LA BATAILLE DE TURCKHEIM 5 Janvier 1675

D'après A.BILLICH 1958 - Imprimerie des Vosges à Munster - Papeteries SCHWINDENHAMMER extraits

D'après WIKIPEDIA :

La bataille de Turckheim oppose le 5 janvier 1675 Frédéric Guillaume, électeur de Brandebourg commandant une armée austro-brandebourgeoise, au maréchal de Turenne, commandant une armée française.

La stratégie adoptée par Turenne fut de prendre l'ennemi par surprise, en l'attaquant depuis le massif des Vosges. Après avoir pris des informations du côté vosgien, plusieurs semaines avant, sur la situation de l'ennemi, Turenne fit passer son armée par la montagne. Il déboucha sur Turckheim par la montagne.

Turenne réussit son plus beau succès. Il inflige une défaite cuisante et le combat est relativement peu meurtrier (300 Brandebourgeois tués).

L'ANALYSE DE LA MARCHE DE TURENNE :

Bien des auteurs se sont penchés sur la rencontre du 5 janvier 1675. Elle couronne "la plus belle des campagnes de Turenne et sous un volume restreint elle entraîne les conséquences que l'on sait. Si les auteurs français la qualifient de "bataille", les Allemands, plus restrictifs, ne la gratifient que de "Treffen". En vérité, ce terme ne peut suffire. Un "combat" garde quelque chose d'imprévu, et ses conséquences ne sont que relatives.

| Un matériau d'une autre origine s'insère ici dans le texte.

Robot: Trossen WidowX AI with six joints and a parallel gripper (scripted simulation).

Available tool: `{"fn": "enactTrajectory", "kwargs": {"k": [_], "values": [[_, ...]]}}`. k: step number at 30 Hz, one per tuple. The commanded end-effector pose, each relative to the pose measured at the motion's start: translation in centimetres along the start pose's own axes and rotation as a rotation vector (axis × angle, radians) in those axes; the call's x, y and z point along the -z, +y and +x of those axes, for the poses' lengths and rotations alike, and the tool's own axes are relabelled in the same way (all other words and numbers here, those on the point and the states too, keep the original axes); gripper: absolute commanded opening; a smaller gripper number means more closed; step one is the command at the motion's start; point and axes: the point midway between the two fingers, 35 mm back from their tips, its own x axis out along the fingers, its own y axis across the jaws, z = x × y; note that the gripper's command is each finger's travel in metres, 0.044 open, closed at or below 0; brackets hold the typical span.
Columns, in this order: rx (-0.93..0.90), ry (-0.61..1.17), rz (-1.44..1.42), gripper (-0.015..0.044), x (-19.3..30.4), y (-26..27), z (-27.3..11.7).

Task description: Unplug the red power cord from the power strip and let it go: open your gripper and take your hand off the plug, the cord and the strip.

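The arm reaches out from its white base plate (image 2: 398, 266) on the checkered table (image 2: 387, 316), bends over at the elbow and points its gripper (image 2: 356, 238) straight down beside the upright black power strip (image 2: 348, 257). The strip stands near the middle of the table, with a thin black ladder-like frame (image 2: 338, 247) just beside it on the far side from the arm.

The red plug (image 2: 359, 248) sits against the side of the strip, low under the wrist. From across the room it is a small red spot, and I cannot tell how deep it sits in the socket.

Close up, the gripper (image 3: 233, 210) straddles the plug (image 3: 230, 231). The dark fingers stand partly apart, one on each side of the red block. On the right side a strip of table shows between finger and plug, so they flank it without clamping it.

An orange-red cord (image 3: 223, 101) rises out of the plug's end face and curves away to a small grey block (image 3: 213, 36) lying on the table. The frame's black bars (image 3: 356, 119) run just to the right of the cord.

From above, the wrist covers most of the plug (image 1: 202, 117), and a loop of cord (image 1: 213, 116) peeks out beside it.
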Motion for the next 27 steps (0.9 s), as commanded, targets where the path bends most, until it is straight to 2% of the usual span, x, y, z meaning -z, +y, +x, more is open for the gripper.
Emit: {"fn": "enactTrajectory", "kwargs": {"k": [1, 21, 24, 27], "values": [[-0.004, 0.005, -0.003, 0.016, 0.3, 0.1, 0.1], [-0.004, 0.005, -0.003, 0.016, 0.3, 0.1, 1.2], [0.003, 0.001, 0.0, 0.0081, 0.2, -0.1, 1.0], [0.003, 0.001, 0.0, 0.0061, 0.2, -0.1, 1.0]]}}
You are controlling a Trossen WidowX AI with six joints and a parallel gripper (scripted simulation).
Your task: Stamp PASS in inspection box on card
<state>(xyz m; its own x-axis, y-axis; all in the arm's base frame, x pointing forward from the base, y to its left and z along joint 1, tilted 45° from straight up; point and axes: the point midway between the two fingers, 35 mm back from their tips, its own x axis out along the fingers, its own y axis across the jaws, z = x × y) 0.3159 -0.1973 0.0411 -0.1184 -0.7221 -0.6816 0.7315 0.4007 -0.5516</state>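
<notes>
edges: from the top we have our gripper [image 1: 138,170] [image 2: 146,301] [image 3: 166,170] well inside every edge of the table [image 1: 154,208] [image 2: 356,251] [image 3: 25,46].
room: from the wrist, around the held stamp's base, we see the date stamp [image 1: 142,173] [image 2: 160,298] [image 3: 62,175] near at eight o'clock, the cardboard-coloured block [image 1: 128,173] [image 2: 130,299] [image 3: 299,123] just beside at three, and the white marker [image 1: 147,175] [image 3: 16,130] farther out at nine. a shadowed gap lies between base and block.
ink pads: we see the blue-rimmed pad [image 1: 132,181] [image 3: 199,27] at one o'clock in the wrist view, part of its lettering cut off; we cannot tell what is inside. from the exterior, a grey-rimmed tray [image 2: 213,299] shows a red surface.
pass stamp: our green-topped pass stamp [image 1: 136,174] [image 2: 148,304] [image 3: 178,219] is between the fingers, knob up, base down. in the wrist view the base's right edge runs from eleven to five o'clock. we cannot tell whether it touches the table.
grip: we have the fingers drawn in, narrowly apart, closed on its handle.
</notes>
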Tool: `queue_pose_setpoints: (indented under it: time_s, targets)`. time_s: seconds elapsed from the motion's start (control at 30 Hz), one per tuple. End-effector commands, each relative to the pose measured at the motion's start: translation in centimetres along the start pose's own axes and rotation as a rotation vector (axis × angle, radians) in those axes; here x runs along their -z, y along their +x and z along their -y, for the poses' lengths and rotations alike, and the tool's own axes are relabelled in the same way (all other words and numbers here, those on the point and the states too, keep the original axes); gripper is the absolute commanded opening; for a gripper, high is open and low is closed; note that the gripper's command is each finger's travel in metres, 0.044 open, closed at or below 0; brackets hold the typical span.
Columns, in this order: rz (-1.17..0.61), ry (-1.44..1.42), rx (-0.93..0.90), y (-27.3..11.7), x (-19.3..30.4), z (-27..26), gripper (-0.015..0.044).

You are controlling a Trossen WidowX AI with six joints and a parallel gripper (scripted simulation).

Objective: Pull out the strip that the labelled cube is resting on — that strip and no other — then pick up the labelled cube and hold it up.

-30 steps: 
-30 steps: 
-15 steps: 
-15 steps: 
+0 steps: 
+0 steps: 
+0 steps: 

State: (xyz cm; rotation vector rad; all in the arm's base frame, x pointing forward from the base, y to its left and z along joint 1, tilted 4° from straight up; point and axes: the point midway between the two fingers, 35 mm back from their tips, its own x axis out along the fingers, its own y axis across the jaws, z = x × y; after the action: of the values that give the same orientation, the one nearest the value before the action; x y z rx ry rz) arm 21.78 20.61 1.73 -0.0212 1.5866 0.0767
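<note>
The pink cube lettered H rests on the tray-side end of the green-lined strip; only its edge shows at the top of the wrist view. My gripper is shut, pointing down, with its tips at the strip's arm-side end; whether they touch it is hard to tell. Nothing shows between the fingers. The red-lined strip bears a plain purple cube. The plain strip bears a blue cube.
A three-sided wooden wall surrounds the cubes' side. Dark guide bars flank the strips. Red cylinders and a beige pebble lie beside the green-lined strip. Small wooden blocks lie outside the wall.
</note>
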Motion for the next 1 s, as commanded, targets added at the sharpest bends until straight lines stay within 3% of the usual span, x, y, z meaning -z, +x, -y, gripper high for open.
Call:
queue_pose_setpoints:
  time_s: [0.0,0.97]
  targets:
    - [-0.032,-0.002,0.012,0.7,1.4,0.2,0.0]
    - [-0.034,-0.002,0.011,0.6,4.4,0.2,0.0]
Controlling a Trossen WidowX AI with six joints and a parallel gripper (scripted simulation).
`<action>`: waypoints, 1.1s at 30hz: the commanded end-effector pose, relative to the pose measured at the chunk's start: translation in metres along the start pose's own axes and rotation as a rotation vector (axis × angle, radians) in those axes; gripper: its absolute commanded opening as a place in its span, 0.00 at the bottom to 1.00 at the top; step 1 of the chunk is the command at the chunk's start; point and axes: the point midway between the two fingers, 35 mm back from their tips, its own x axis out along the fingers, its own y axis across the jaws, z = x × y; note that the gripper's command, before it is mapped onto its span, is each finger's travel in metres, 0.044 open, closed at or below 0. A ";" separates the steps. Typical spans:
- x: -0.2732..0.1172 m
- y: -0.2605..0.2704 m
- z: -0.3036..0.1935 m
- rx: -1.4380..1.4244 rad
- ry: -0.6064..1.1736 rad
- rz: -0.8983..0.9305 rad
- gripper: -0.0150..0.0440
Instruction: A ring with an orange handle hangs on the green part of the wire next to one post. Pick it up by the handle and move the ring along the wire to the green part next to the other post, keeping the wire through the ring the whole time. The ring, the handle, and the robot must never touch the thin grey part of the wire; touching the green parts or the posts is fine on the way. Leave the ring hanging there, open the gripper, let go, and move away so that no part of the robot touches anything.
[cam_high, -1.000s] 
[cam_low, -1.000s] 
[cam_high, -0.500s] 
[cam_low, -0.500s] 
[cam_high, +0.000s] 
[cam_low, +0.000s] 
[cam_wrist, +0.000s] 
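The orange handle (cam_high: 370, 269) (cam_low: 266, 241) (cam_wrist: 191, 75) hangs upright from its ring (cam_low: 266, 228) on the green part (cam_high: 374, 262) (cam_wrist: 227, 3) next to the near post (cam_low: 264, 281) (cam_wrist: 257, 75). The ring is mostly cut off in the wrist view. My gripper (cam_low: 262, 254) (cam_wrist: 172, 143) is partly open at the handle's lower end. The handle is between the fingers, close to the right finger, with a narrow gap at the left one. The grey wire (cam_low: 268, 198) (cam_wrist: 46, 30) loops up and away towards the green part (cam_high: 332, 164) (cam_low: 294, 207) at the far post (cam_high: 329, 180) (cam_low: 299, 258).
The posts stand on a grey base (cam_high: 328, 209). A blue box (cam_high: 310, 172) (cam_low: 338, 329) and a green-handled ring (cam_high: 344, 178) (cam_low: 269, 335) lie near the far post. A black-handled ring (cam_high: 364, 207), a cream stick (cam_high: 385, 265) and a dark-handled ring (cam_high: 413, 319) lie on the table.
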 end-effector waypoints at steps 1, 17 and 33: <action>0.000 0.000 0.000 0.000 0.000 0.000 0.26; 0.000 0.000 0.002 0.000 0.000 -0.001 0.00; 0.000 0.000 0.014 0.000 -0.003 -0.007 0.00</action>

Or, le fait militaire qui nous intéresse ici, est tout autre chose. Turenne a choisi l'endroit du combat et il a tracé les limites : "Dessinée" le matin, la bataille se déroule l'après-midi, selon les normes prévues. Notons que les Alliés se battirent vaillamment, que le combat fut chaud, et que le résultat ne fut acquis qu' à la tombée de la nuit.

Rien de plus curieux que les témoignages :

WERTMÜLLER "j'ai participé à mainte chaude affaire, mais d'une pareille, je n'ai pas souvenir"

SIGISMUND VON BUCH "...On ne pouvait compter jusqu'à trois sans entendre une décharge de mousquets"

CHEVALIER DE GOESS " Le combat atteignit une intensité qu'n ne rencontre pas toujours lors d'une vraie bataille"

VECCHIA " .....vers 3 heures, le combat débuta avec une intensité telle...qu'il n'est pas possible de le relater"

CEZEN " .. il fallut parfois céder au plus grand feu"

Ce feu fut entretenu par deux à trois mille hommes et quelques bouches à feu (ces canons se trouvaient sur une hauteur - il ne peut s'agir que du "Wahl" - 3 canons de Munster et 3 canons impériaux). Le gros des deux armées ne participa pas aux opérations. Les troupes de Turenne avaient passé la nuit du 4 au 5 janvier dans les vignes entre Rouffach et Pfaffenheim. Dès la levée du jour, l'armée se mit en marche, protégée par un épais brouillard. Vers midi, elle avait atteint la hauteur de Wettolsheim. Le brouillard s'était levé et les Colmariens ainsi que les Alliés pouvaient voir le gros de l'armée placé sous les ordre de de LORGE s'ouvrir devant Wettolsheim et Wintzenheim (Actes capitulaires du Chapitre de Saint-Martin)

Quant à Turenne, il avait commencé sa fameuse marche d'approche qui devait, par des chemins dérobés, le conduire à TURCKHEIM..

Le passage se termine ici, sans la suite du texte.